A proposito di Lista Tsipras. A Bologna il Pd perde pezzi verso sinistra. Una ragazza eletta all'assemblea cittadina del Pd è andata ad applaudire il leader greco alla chiusura della sua campagna elettorale e ora nel partito c'è chi ne chiede l'espulsione. La segretaria della sezione dove è iscritto Romano Prodi, è uscita e ha parlato dal palco…
«Cecilia Alessandrini la conosco bene. Anche io sono iscritta in quel circolo e abbiamo un ottimo rapporto da sempre».

 Ecco, e che succede, è l’effetto Renzi?
«Cecilia ha lasciato il partito quando è nato in governo Renzi, quindi in un certo senso sì. Quel momento è stato un momento drammatico, per chi come me ha sostenuto Civati alle primarie. Molti di noi pensavano addirittura che sarebbe stato meglio non votare la fiducia».

Poi però Civati l’ha votata.
«Perché è passata la linea di chi diceva di mandare giù il boccone amaro, votare la fiducia e continuare a fare le battaglie di sinistra dentro il partito democratico. La stessa cosa stiamo facendo con una candidatura come la mia, tenere il punto sinistra e alzare lo sguardo».

Che vuol dire?
«Vuol dire che in Europa spero di poter lavorare con la sinistra europea, con la lista Tsipras, con i Verdi. Vuol dire capire che se uno esce dal Pd, non è che il Pd sta cadendo a pezzi ma che c’è una visione comune nel centrosinistra e che è lì che dobbiamo guardare uscendo da queste stramaledette larghe intese».

Voi dite di uscirne. Eppure è il terzo governo che il Pd fa con maggioranze ad intese più o meno larghe.
«La nostra speranza è di andare il più rapidamente possibile al voto, con una nuova legge elettorale e fare poi un governo monocolore».

Monocolore vuol dire solo Pd?
«Assolutamente no. Monocolore vuol dire di centrosinistra, di un centrosinistra che sia più ampio possibile. Confesso che mi mancano molto gli amici di Sel».

Torniamo al risultato delle europee. Se il dato di Grillo dovesse essere alto, il governo, il Pd, Renzi, quali conseguenze dovrà trarre?
«Io sono sicura che Grillo avrà un risultato importante, alto, ma credo che il Pd vincerà. Poi però le valutazioni spettano a Renzi e io credo vadano comunque fatte sul governo, ma a prescindere dal risultato. Perché con alleati come Alfano non si possano fare le riforme che servono al paese».

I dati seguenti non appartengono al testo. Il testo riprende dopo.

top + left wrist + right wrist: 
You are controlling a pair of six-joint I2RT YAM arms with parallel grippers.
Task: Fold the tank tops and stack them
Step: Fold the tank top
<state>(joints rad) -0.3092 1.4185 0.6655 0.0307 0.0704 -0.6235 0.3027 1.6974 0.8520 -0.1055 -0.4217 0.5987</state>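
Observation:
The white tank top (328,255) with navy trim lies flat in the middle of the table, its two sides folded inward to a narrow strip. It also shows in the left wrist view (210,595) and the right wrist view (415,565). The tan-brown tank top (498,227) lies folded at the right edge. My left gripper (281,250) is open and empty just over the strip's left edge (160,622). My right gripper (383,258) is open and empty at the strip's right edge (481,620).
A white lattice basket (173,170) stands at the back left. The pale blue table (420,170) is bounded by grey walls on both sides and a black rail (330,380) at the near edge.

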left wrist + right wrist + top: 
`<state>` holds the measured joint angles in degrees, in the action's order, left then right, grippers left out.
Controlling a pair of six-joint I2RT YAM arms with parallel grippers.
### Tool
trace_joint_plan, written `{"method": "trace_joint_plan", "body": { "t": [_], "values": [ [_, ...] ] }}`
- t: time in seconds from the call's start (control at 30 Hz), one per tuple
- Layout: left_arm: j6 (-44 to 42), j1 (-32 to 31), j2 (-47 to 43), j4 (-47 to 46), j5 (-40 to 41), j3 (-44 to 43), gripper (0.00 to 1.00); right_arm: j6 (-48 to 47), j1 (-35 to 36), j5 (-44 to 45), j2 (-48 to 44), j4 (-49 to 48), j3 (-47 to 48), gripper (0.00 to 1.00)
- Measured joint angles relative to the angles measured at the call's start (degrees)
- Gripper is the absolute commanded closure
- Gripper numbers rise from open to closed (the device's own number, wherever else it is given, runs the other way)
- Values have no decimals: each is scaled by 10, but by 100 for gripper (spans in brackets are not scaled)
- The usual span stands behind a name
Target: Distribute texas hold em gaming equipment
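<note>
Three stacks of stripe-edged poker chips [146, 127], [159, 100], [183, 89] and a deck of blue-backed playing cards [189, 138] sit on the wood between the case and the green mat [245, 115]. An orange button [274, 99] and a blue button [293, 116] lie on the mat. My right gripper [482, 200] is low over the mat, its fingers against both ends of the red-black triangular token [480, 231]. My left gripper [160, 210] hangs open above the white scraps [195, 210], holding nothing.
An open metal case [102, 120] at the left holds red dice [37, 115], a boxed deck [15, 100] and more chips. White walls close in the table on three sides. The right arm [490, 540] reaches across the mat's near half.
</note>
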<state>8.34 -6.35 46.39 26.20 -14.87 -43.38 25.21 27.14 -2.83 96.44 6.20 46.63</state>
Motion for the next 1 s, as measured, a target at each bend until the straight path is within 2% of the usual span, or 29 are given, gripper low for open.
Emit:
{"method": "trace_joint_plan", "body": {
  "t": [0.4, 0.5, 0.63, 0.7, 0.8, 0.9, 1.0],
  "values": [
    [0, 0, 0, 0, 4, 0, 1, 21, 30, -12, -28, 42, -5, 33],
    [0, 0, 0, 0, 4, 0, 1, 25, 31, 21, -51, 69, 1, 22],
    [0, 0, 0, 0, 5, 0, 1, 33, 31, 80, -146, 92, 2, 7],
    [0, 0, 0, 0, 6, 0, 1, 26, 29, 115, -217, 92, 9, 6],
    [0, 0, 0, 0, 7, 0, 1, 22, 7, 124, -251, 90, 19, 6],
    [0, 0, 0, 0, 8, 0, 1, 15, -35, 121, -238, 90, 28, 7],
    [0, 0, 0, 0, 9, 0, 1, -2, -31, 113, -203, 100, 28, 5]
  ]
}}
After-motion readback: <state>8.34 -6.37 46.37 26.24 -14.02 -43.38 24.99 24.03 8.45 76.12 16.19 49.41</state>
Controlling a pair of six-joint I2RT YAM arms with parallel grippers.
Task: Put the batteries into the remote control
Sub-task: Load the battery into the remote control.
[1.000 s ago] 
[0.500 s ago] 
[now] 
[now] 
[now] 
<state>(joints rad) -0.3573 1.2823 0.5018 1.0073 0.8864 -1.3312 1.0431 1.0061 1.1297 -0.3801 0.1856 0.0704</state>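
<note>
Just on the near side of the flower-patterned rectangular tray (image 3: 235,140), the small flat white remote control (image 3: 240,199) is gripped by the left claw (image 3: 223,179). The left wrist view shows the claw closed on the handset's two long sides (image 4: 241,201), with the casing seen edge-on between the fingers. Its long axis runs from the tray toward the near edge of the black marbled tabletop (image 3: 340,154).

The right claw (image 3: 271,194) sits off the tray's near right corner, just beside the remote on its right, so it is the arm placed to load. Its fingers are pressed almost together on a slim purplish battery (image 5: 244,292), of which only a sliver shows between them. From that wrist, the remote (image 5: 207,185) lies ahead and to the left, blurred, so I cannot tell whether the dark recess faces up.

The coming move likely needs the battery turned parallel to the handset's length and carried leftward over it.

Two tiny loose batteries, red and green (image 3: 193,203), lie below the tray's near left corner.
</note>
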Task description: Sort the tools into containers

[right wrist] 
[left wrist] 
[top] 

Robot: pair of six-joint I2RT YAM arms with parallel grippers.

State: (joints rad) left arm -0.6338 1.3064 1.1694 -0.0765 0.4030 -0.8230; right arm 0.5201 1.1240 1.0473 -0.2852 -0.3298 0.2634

Cosa andrebbe a fare in Europa?
«Bisogna cambiare le politiche economiche e sociali, le scelte disastrose di questi anni che hanno amplificato la recessione. Obama ha capito prima di noi che se non si sostengono i più deboli l’intera società non può ripartire. L’Europa deve tornare a investire, oltre i vincoli di bilancio, sull’ambiente, sulla cultura, sull’innovazione. Invece di competere con la Cina sul costo del lavoro, stracciando le conquiste sui diritti del lavoro, dovremmo puntare sulla qualità che i nostri territori esprimono».